» **Prompt**:
How many lines in the data that follows contain the word "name"? Only that number is needed.

» **The data**:
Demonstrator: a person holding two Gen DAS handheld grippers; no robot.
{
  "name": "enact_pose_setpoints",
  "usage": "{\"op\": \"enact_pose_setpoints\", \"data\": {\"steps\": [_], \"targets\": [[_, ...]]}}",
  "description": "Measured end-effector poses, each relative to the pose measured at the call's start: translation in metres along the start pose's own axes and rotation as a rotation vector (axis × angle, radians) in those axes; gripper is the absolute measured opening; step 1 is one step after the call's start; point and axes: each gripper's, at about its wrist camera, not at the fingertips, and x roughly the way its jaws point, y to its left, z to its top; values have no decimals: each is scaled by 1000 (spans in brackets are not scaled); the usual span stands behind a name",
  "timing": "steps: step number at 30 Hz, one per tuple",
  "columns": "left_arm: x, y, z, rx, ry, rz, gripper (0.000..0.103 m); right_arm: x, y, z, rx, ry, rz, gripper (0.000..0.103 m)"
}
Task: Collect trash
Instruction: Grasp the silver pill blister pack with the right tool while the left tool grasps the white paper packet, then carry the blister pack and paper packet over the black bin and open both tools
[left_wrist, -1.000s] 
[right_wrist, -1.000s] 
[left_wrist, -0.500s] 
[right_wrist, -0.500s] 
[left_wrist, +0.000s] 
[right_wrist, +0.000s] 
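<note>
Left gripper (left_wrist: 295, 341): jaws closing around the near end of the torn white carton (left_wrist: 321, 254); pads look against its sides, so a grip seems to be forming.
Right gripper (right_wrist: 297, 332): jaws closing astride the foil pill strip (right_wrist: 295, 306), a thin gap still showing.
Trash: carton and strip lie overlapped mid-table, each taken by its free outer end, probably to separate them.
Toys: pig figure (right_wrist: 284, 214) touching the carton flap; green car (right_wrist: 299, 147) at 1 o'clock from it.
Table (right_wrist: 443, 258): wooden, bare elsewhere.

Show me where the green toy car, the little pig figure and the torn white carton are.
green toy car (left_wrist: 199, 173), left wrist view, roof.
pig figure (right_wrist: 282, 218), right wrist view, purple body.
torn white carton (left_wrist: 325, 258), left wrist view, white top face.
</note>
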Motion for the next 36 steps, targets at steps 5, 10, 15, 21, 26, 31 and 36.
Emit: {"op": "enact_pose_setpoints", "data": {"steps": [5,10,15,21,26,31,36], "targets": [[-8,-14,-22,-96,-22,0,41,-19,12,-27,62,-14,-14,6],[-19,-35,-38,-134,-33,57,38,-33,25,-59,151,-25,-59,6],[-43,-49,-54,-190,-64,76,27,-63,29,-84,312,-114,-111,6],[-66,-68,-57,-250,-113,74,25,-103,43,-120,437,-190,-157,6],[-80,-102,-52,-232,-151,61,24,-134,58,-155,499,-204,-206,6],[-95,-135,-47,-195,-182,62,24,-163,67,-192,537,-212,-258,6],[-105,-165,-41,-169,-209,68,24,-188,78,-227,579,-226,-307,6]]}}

» **Result of this task**:
2